Monitoring the received updates that the router received before any policy has been applied is the primary level of monitoring for most use-cases. Inbound policy validation and auditing is the primary use-case for enabling post-policy monitoring.
In order for a BMP receiver to receive any BGP data, the BMP sender (e.g. router) needs to have an established BGP peering session and actively be receiving updates for an Adj-RIB-In.
Being able to only monitor the Adj-RIB-In puts a restriction on what data is available to BMP receivers via BMP senders (e.g. routers).
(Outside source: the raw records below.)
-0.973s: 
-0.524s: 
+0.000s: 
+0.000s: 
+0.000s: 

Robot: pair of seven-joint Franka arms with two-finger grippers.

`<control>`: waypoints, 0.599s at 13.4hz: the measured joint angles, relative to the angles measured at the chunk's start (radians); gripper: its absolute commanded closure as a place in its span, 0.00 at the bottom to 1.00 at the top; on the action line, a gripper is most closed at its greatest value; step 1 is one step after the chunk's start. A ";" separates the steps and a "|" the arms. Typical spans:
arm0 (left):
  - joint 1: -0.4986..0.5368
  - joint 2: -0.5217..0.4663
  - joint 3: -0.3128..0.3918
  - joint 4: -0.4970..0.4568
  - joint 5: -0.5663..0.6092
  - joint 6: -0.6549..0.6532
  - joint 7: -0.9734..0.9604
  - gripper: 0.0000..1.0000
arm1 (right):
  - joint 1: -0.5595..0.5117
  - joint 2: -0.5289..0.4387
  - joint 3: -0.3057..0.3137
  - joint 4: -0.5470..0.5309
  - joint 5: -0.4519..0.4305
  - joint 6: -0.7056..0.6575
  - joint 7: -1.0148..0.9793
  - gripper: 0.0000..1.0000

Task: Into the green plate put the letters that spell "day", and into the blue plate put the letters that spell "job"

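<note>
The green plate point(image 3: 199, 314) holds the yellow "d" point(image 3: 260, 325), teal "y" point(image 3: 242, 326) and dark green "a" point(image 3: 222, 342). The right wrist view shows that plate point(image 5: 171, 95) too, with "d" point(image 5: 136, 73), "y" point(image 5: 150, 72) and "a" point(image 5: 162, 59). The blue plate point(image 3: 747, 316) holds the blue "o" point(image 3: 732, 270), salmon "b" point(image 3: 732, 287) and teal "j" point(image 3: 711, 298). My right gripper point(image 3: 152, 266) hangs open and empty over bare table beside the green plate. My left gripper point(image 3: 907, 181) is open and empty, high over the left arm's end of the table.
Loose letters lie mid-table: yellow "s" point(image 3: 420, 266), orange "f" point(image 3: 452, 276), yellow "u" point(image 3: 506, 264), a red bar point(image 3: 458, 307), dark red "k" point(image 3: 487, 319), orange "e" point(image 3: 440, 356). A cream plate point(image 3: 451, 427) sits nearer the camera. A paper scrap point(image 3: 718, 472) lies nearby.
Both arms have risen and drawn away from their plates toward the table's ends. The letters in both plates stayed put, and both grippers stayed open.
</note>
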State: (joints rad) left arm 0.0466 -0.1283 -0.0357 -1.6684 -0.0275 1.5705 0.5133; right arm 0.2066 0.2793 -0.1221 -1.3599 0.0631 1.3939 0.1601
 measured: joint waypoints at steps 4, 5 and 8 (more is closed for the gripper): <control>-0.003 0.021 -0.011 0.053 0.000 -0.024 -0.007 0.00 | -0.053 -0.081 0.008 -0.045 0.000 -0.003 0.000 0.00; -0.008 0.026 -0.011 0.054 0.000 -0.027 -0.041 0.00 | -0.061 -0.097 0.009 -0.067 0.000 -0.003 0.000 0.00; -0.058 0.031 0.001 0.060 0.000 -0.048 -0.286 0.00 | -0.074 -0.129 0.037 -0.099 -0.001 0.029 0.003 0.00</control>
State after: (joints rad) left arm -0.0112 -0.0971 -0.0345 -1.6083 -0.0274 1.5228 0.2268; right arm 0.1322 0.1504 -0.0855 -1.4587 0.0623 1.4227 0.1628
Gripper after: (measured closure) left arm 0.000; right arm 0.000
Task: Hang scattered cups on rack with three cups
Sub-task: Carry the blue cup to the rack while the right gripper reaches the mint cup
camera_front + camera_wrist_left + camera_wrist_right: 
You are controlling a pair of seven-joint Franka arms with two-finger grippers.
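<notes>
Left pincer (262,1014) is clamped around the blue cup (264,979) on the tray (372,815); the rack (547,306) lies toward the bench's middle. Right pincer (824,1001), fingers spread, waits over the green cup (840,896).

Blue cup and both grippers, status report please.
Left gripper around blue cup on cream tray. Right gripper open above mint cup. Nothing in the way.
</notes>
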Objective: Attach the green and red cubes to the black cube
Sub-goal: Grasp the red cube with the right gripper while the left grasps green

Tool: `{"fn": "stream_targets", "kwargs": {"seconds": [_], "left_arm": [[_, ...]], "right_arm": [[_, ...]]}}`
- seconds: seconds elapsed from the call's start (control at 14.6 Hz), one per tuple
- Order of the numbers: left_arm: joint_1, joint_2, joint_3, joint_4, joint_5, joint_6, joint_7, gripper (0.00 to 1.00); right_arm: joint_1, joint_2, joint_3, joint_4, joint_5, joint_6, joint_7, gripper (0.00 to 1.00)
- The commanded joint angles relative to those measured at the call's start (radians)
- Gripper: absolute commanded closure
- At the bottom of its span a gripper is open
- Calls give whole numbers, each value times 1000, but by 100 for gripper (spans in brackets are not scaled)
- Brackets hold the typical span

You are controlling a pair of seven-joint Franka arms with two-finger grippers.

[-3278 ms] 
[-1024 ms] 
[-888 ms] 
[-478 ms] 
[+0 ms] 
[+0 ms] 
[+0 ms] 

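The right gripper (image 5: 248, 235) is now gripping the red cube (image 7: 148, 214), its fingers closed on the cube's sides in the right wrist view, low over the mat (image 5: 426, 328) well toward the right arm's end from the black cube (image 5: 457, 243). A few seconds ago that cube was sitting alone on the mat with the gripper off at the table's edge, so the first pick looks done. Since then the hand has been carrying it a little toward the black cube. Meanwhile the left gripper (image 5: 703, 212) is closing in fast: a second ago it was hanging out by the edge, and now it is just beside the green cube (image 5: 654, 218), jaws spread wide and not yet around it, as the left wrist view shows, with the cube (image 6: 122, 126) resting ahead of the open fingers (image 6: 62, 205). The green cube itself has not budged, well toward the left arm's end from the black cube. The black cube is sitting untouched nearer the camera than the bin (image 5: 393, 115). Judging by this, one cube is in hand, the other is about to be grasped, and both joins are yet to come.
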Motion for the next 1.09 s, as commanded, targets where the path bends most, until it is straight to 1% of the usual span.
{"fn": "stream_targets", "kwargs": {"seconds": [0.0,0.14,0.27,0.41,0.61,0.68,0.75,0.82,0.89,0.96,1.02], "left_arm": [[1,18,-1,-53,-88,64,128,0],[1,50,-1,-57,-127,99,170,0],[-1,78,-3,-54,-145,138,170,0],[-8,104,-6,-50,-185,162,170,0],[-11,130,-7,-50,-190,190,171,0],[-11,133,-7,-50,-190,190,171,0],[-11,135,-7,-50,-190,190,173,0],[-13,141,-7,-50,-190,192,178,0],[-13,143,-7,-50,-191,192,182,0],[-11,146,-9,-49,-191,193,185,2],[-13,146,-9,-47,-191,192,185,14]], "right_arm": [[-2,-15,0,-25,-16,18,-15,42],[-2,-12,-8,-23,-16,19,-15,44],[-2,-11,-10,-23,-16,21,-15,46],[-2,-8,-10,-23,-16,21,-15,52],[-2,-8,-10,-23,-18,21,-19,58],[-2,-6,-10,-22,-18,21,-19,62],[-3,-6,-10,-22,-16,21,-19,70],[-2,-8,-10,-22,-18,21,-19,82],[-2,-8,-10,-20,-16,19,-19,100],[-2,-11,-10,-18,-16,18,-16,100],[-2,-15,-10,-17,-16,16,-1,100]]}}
This is an issue when the receiving end of the BGP peer is not enabled for BMP or when it is not accessible for administrative reasons. For example, a service provider advertises prefixes to a customer, but the service provider cannot see what it advertises via BMP. Asking the customer to enable BMP and monitoring of the Adj-RIB- In is not feasible.
This document updates BGP Monitoring Protocol (BMP) RFC 7854 peer header by adding a new flag to distinguish Adj-RIB-In verses Adj-RIB-Out.
Adding Adj-RIB-Out enables the ability for a BMP sender to send to a BMP receiver what it advertises to BGP peers, which can be used for outbound policy validation and to monitor RIBs that were advertised.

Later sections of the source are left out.